> **AIM OF THE TASK**: Beginning with the line that holds "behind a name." in the data below, give again every line through the one that holds "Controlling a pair", exactly as written.

--*--

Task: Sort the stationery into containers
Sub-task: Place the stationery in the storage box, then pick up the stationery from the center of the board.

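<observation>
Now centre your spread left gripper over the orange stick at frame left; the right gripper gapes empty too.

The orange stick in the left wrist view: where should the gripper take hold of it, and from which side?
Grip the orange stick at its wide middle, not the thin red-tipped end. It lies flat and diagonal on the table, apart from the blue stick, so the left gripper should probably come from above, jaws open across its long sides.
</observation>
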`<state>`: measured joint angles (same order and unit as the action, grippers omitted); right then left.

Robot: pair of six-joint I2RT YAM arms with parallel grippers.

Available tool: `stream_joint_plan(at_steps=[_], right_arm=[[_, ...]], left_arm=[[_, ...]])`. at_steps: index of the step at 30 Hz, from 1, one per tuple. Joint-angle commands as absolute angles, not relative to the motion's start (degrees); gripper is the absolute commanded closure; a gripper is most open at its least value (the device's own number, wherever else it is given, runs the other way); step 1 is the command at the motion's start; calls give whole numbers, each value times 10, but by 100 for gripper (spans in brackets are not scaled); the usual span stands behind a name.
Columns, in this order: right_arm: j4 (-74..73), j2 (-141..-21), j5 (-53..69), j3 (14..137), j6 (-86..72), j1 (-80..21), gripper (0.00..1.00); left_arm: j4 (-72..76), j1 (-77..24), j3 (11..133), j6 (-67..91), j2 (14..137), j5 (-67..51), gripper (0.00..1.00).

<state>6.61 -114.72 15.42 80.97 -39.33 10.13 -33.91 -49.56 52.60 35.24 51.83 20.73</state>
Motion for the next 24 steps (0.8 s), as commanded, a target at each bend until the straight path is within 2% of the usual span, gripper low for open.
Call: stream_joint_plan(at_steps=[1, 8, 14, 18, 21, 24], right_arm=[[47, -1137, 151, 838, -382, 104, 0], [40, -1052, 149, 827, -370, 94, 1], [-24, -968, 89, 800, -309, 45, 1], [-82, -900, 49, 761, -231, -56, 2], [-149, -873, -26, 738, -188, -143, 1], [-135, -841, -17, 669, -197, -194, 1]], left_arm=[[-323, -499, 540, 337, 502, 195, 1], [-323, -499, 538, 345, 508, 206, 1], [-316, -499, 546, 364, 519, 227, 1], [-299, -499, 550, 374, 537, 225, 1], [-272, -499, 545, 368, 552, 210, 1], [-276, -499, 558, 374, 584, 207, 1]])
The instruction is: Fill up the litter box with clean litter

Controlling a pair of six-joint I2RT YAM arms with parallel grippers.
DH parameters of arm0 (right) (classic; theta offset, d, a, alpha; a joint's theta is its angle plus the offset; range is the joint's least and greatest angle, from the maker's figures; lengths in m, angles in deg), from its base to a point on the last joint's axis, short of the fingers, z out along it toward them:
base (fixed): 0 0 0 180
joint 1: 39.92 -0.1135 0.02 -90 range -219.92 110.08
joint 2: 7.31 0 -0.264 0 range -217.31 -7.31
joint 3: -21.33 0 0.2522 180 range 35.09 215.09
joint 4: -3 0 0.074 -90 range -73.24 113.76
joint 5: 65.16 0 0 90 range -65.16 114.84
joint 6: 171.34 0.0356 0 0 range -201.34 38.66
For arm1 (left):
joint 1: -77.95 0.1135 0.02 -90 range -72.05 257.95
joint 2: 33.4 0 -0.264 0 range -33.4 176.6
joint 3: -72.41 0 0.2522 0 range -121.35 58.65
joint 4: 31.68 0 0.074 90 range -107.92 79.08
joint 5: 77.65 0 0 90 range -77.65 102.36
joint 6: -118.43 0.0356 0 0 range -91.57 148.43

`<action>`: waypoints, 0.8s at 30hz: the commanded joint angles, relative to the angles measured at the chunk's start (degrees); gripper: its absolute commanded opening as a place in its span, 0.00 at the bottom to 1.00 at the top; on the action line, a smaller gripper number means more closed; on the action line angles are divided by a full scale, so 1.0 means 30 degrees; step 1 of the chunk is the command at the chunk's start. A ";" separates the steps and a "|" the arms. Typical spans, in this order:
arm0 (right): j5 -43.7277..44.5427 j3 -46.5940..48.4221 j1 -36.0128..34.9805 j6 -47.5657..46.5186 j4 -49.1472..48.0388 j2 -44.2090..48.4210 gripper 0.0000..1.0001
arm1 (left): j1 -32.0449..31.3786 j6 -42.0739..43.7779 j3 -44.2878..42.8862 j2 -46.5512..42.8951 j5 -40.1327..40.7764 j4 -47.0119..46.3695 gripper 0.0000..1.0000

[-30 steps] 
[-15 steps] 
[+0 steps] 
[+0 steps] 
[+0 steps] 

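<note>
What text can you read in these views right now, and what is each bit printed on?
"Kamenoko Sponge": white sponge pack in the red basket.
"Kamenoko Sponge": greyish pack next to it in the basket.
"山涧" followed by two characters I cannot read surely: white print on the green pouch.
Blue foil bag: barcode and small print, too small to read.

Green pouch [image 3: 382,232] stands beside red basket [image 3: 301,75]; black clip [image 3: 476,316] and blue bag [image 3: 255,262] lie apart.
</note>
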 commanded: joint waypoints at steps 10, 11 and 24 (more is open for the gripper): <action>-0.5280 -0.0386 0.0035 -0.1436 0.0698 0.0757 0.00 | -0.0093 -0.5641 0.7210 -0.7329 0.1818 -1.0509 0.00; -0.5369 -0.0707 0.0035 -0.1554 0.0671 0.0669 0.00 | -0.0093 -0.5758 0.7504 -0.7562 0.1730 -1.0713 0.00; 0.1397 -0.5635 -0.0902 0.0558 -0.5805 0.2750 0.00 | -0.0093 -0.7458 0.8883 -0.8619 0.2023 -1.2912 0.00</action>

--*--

> **FINISHED EXERCISE**:
Available tool: `stream_joint_plan(at_steps=[_], right_arm=[[_, ...]], left_arm=[[_, ...]])`. at_steps: index of the step at 30 Hz, from 1, one per tuple. Joint-angle commands as absolute angles, not relative to the motion's start (degrees); gripper is the absolute commanded closure; a gripper is most open at its least value (the device's own number, wherever else it is given, runs the other way); step 1 is the command at the motion's start; calls give whole numbers, each value times 10, but by 100 for gripper (spans in brackets are not scaled); the usual span stands behind a name.
Columns, in this order: right_arm: j4 (-74..73), j2 (-141..-21), j5 (-53..69), j3 (14..137), j6 (-86..72), j1 (-80..21), gripper (0.00..1.00); left_arm: j4 (-72..76), j1 (-77..24), j3 (11..133), j6 (-67..91), j2 (14..137), j5 (-67..51), gripper (0.00..1.00).

<state>6.61 -114.72 15.42 80.97 -39.33 10.13 -33.91 -49.56 52.60 35.24 51.83 20.73</state>
Motion for the next 24 steps (0.8 s), as commanded, a target at each bend until the straight path is within 2% of the usual span, gripper low for open.
Call: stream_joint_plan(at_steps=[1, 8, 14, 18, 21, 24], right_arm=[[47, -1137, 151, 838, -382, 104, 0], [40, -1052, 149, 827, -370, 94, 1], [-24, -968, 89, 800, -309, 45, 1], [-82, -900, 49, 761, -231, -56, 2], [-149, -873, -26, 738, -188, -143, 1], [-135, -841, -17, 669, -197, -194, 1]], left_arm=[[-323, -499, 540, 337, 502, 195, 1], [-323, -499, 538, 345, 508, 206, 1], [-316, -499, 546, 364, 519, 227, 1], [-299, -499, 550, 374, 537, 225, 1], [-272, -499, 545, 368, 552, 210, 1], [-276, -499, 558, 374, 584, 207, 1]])
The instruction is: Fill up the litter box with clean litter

Controlling a pair of six-joint I2RT YAM arms with parallel grippers.

No more output will be produced for this exercise.